Bison Short Rib and Zucchini Noodle Bowl
A low-carb bowl featuring spiralized zucchini noodles topped with fried bison short ribs and a savory garlic sauce.
- 2 lbs fried bison short ribs, sliced
- 4 medium zucchinis, spiralized
- 2 cloves garlic, minced
- 2 tbsp olive oil
- 1/4 cup chicken broth
- Salt and pepper to taste
- Parmesan cheese for garnish
- In a skillet, heat olive oil and sauté garlic until fragrant.
- Add spiralized zucchini and cook until just tender, about 3-4 minutes.
- Stir in chicken broth and sliced bison short ribs, heating through.
- Serve topped with Parmesan cheese and season with salt and pepper.
Bison Short Rib and Chickpea Stew
A hearty stew made with fried bison short ribs, chickpeas, and a medley of vegetables, perfect for a comforting meal.
- 2 lbs fried bison short ribs, chopped
- 1 can chickpeas, drained and rinsed
- 2 carrots, diced
- 1 onion, diced
- 2 celery stalks, diced
- 4 cups beef broth
- 1 tsp cumin
- Salt and pepper to taste
- In a large pot, sauté onion, carrots, and celery until softened.
- Add chopped bison short ribs, chickpeas, beef broth, and cumin, bringing to a boil.
- Reduce heat and simmer for 30 minutes, seasoning with salt and pepper.
- Serve warm, garnished with fresh herbs if desired.
Bison Short Rib and Broccoli Frittata
A protein-packed frittata made with fried bison short ribs and broccoli, perfect for breakfast or brunch.
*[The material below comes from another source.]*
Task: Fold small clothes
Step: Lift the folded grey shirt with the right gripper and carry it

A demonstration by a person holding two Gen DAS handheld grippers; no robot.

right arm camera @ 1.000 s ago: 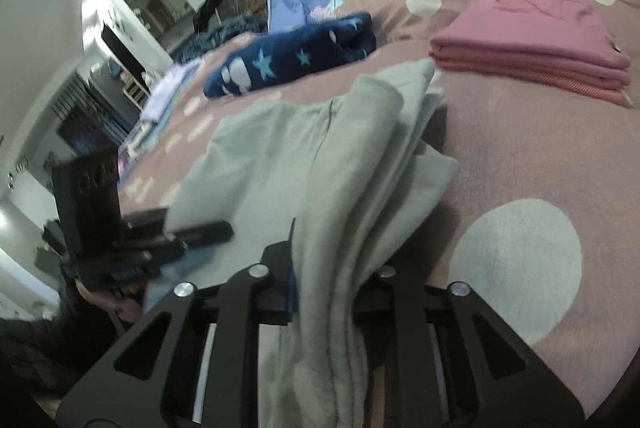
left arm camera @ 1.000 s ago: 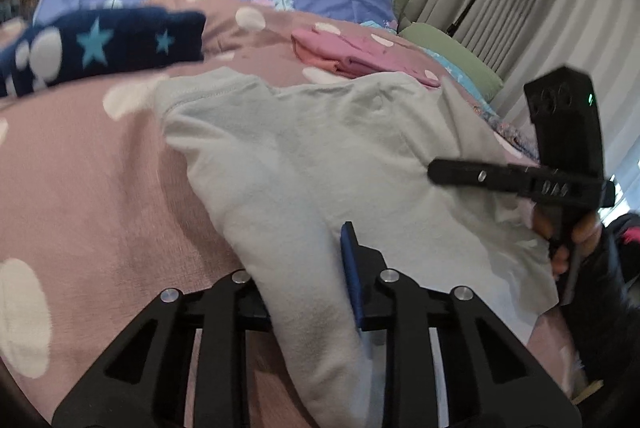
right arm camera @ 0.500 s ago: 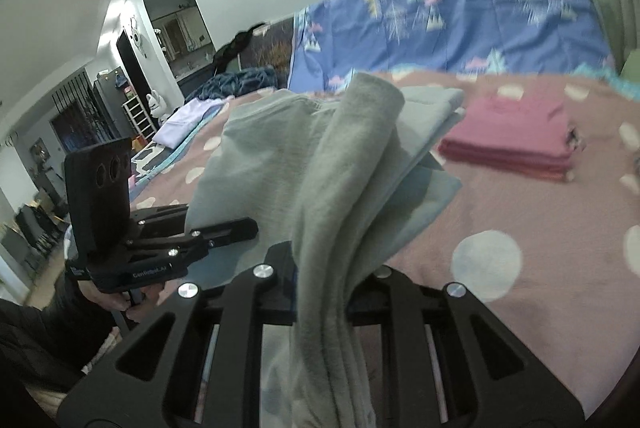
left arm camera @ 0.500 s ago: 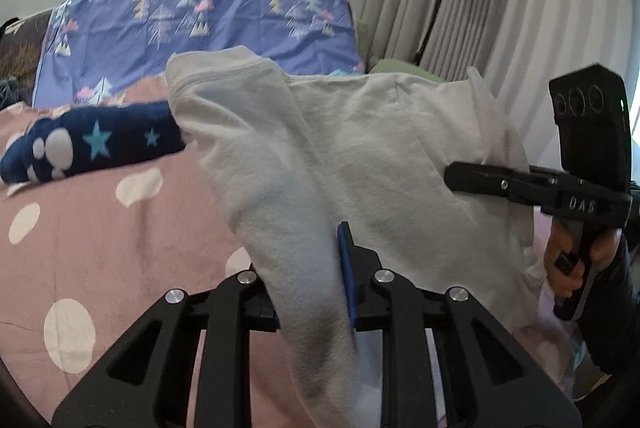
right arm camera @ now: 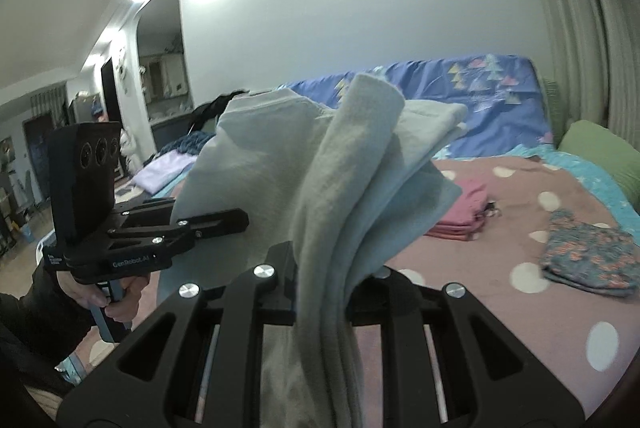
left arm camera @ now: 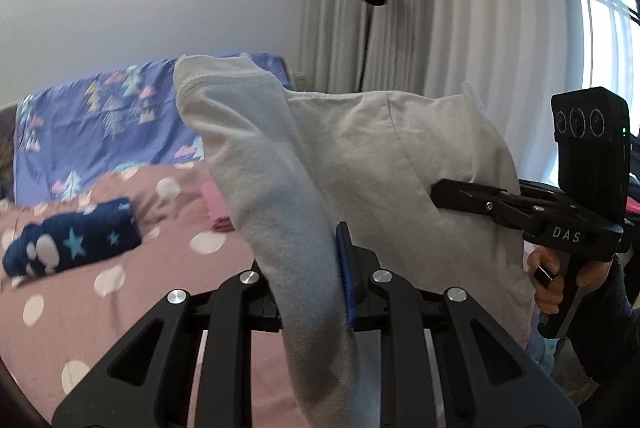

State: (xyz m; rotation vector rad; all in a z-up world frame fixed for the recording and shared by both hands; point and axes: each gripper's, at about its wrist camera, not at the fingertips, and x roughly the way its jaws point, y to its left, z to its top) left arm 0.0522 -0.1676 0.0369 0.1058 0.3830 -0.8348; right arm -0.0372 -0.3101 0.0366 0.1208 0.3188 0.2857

- 2 lbs fried bison short ribs, chopped
- 1 cup broccoli florets
- 8 eggs
- 1/4 cup milk
- 1/2 cup shredded cheese (optional)
- Salt and pepper to taste
- Olive oil for greasing
- Preheat oven to 350°F (175°C).
- In a skillet, sauté broccoli until tender, then add chopped bison short ribs.
- In a bowl, whisk together eggs, milk, salt, and pepper, then pour over the bison and broccoli.
- Cook on the stovetop for a few minutes until edges set, then transfer to the oven and bake for 15-20 minutes until fully set.
- Let cool slightly before slicing and serving.